Methods: We used the genotyped European Alzheimer & Dementia Biobank (EADB) sample (n=42,120) to develop and evaluate the performance of the PHS model. We developed a PHS model building on 720 genetic variants, including Apolipoprotein E (APOE) ε2 and ε4 alleles. We used Elastic Net-regularized Cox regression approach to develop the PHS model.
Results: The new PHS model (EADB720) improved prediction accuracy compared to alternative models in European populations, with the Odds Ratio OR80/20 from the highest quintile of risk (80th risk percentile and above) to the lowest quintile of risk (20th risk percentile and below) varying between 5.10 and 13.15 within the range of age of onset from 65 - 85 years. Our model also improved risk stratification across ε3/3 individuals of European ancestry (OR80/20 ranges from 1.95 to 3.52). It was also successfully validated in independent datasets (HUSK, DemGene and ADNI) by achieving OR80/20 up to 10.00 in each independent dataset.
Conclusion: Our EADB720 model significantly improves the accuracy of age-associated risk of AD across European populations (pval<0.03). Accurately predicting the age of onset of AD is of large clinical importance to implementing new AD medication and early intervention in clinical settings.
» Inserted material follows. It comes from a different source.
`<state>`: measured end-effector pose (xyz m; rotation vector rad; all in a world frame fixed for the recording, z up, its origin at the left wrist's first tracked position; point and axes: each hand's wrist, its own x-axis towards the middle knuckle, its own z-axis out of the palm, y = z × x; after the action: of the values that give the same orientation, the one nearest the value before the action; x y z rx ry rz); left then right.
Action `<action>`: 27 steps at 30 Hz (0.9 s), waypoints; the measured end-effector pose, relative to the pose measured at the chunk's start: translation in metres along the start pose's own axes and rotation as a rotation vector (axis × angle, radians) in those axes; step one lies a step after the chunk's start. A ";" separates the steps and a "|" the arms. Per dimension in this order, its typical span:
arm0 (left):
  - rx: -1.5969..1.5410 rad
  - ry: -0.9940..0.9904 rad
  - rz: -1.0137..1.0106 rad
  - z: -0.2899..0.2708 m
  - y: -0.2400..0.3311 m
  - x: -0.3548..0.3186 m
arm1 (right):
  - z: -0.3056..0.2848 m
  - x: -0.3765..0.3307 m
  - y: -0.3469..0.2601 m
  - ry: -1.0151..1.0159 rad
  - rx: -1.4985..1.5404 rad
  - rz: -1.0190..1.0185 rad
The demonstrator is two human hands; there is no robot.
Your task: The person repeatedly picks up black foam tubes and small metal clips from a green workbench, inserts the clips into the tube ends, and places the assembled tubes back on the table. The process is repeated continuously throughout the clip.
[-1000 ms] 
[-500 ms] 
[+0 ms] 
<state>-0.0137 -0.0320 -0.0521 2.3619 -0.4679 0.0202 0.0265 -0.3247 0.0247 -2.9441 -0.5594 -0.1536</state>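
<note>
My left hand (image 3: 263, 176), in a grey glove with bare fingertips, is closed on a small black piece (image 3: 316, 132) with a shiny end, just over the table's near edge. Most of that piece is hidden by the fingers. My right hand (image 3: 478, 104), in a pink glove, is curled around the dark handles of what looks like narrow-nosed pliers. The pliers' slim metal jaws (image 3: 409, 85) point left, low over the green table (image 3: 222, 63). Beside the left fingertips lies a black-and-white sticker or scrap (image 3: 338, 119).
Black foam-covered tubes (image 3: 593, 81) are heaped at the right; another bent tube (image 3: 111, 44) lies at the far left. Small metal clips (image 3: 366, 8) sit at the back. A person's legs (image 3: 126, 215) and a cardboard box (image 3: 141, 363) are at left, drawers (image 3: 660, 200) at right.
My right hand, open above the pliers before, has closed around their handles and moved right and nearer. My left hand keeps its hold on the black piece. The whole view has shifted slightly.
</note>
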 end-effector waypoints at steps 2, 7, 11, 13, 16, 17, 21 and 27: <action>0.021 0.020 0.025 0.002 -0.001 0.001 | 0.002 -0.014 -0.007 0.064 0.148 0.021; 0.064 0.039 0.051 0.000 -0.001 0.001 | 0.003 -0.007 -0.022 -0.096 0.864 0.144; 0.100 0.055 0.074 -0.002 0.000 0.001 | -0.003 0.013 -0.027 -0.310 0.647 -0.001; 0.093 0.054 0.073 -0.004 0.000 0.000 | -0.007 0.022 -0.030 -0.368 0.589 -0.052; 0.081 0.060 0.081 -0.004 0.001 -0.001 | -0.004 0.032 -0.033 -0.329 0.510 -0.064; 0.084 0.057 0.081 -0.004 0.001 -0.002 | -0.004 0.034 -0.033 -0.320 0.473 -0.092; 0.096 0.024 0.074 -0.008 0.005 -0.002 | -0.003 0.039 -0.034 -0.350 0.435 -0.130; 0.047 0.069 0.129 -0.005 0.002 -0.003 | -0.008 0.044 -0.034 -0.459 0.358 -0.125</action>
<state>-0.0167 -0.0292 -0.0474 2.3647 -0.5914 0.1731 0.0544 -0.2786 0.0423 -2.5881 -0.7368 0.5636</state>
Conflict of interest statement
Conflict of interests: Dr. Anders M. Dale is Founding Director, holds equity in CorTechs Labs, Inc. (DBA Cortechs.ai), and serves on its Board of Directors and Scientific Advisory Board. Dr. Dale is the President of J. Craig Venter Institute (JCVI) and is a member of the Board of Trustees of JCVI. He is an unpaid consultant for Oslo University Hospital. The terms of these arrangements have been reviewed and approved by the University of California, San Diego in accordance with its conflict-of-interest policies. Dr. Andreassen has received speaker fees from Lundbeck, Janssen, Otsuka, Lilly, and Sunovion and is a consultant to Cortechs.ai. and Precision Health. Dr. Frei is a consultant to Precision Health. GS has participated in Advisory Board meetings for Roche, Eli-Lilly and Eisai regarding disease-modifying drugs for Alzheimer’s disease. GS has received honoraria for delivering lectures at symposia sponsored by Eisai and Eli-Lilly. Dan Rujescu served as consultant for Boehringer-Ingelheim and Janssen, received honoraria from Boehringer-Ingelheim, Gerot Lannacher, Indorsia, Janssen and Pharmagenetix, received research/travel support from Angelini, Boehringer-Ingelheim, Janssen and Schwabe, and served on advisory boards of AC Immune, Boehringer-Ingelheim, Indorsia, Roche and Rovi. Timo Grimmer reported receiving consulting fees from Acumen, Advantage Ther, Alector, Anavex, Biogen, BMS; Cogthera, Eisai, Eli Lilly, Functional Neuromod.,Grifols, Janssen, Neurimmune, Noselab, Novo Nordisk, Roche Diagnostics, and Roche Pharma; lecture fees from Anavex, Cogthera, Eisai, Eli Lilly, FEO, Grifols, Pfizer, Roche Pharma, Schwabe, and Synlab; and has received grants to his institution from Biogen, Eisai and Eli Lilly.